Le distinguo hommes–femmes

Posté par nofim le 17 mai 2013

Le débat sur le masculin et le féminin  est faussé  notamment par le fait que l’on ne dépasse pas le stade d’une sorte de consensus sémantique d’assez médiocre facture, comme si les associations d’idées  qui nous viennent à l’esprit suffisaient à faire le tour de la question. Tout se passe comme si le langage était porteur d’un savoir, un réservoir de vérités, ce qui fait que l’on peut parler pendant des heures sur le sujet uniquement sur la base de connotations, de synonymes.   Il est vrai que le public a été laissé à l’abandon sur ce sujet et qu’au lieu de citer tel auteur, l’on se contente de jouer aux associations de mots qui sont souvent des jeux de mots.
Nous avons voulu, pour notre part, fournir des éléments un peu  plus sérieux que cette approche par trop impressionniste du sujet.
Il est clair que le débat ne se réduit pas au fait que les femmes peuvent accomplir certains travaux dévolus aux hommes car les travaux en question ne sont pas  les plus intéressants et  ils peuvent également, dans bien des cas, être réalisés par des machines et cela sera le cas de plus en plus à l’avenir.
Il  va de soi que nous vivons dans un monde où bien des perspectives sont faussées et là  encore évitons de faire preuve de trop de naïveté  en croyant qu’il suffit d’observer le monde  tel qu’il se présente à nous pour avancer sur le sujet.
Il  importe de regarder les choses sous le bon angle  et il est tentant de  mal poser le problème pour arriver à conclure que rien ne s’oppose à ce que la femme puisse, en toute circonstance- remplacer l’homme, quitte à se servir de la main à la place du phallus.
En fait, selon nous, la seule approche valable est celle qui s’appuie sur le modèle polygamique ou si  l’on préféré sur la dialectique de l’un et du multiple. Un homme « vrai » est celui qui est capable de laisser son empreinte sur un grand nombre de personnes.  Une personne qui serait simplement marquée par un homme ne correspondra donc point à cette définition car elle se situe à un autre stade, celui du récepteur et non celui de l’émetteur.
Le véritable critère serait donc, selon nous, celui de l’influence d’une personnalité sur une « communauté », quel qu’en soit le domaine. Un peu comme un homme fécondant et engrossant toute une série de femmes, ce qui renvoie à la notion de pollinisation (abeille et fleurs)
Une œuvre féminine ne peut jouer le rôle d’une œuvre masculine. L’une est le résultat d’une application, d’un prolongement, elle s’enferme donc dans le cadre d’un certain contexte et est ipso facto alourdie par l’intégration d’éléments extérieurs conjoncturels. L’autre n’a pas vocation à s’inscrire dans tel ou tel contexte puisqu’elle  émerge directement en préservant toutes ses potentialités.  Autrement dit,  l’œuvre au masculin est plus minimale -,  c’est un (premier) jet-  moins chargée que l’œuvre au féminin qui fait appel à toutes sortes d’ingrédients, s’apparentant en cela à de la cuisine. . L’œuvre au masculin est ouverte, l’œuvre au féminin est fermée sur elle-même, elle est ce qu’elle est, elle correspond en fait à  une certaine voie parmi d’autres possibles alors que l’œuvre au masculin préserve toutes ses virtualités.  

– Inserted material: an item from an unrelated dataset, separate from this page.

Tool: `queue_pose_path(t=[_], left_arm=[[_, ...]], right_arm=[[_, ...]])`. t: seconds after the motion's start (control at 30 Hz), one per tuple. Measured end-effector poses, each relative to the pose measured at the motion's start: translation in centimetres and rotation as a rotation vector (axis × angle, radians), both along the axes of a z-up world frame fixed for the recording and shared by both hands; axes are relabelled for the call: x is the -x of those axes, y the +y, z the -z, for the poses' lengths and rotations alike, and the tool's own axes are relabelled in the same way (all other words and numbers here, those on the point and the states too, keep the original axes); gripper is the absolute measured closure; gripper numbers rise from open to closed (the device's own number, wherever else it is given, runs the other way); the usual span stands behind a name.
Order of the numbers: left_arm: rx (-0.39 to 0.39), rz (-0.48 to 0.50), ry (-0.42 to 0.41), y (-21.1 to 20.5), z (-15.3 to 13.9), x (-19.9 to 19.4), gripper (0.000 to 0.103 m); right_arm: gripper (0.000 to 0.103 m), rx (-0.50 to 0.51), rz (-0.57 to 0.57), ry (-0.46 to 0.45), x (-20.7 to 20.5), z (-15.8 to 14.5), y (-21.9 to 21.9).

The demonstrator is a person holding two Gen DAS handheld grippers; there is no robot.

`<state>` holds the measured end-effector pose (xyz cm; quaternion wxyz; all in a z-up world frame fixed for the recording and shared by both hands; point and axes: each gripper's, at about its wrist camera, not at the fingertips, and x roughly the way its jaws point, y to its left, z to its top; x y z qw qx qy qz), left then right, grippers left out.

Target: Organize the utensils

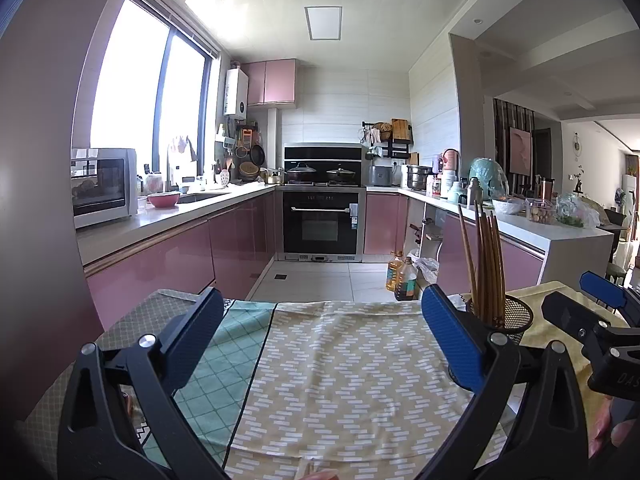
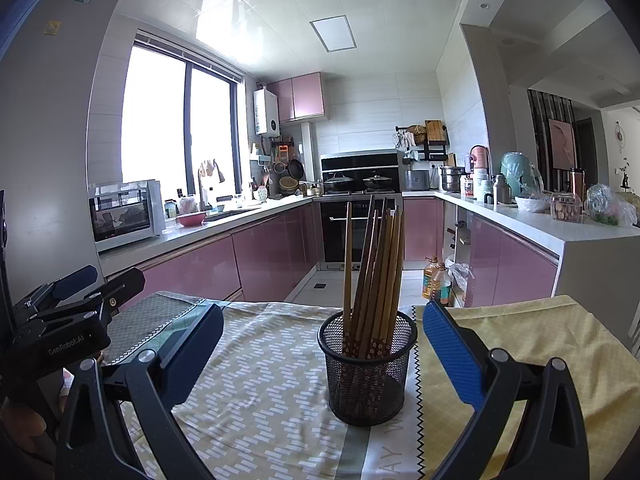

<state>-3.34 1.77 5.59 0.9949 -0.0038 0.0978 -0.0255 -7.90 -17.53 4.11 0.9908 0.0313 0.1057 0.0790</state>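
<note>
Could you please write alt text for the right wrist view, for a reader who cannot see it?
A black mesh holder full of upright wooden chopsticks stands on a patterned tablecloth, straight ahead of the open right gripper. The left gripper shows at the left edge, with a pink-cabinet kitchen behind.

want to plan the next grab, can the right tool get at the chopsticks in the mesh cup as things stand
Probably yes. The right tool is open, and the mesh cup of chopsticks stands upright straight ahead between its fingers, with only bare cloth in front. The left tool is off to the side.
</note>
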Motion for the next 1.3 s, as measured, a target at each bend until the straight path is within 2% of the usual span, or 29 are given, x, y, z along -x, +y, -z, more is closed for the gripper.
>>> queue_pose_path(t=[1.3], left_arm=[[0.001, -0.002, 0.002, 0.09, 0.06, -0.09, 0.005]], right_arm=[[0.007, -0.009, 0.004, 0.003, 0.08, 0.14, -0.01]])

Bien évidemment, il ne faut jamais perdre de vue que, les femmes peuvent s’approprier tous les discours et parler comme des hommes.  Comment dans ce cas distinguer le vrai du faux ? On pense à Blade Runner (Philip Dick)  où l’on faisait passer des tests pour déceler les androïdes. Dans d’autres textes, nous avons signalé  que l’homme est plus autonome, ne craint pas la solitude, n’a pas un besoin compulsif de communiquer avec autrui alors que la femme  est viscéralement un être sociable, qui communique, qui partage.  Cela peut sembler paradoxal par rapport à ce qui a été dit plus haut : nous dirons que les hommes échappent plus facilement à leur milieu, à leur entourage, qu’ils  sont moins marqués par ce qui se dit et se fait, qu’ils savent mieux faire le ménage dans leur tête, ce qui  en fait parfois des êtres sans scrupules et capables de tourner la page plus facilement.  C’est cette autonomie de fonctionnement qui permet à certains d’entre eux de concocter des idées en avance sur leur temps et qui vont  marquer leurs contemporains, faisant ainsi époque.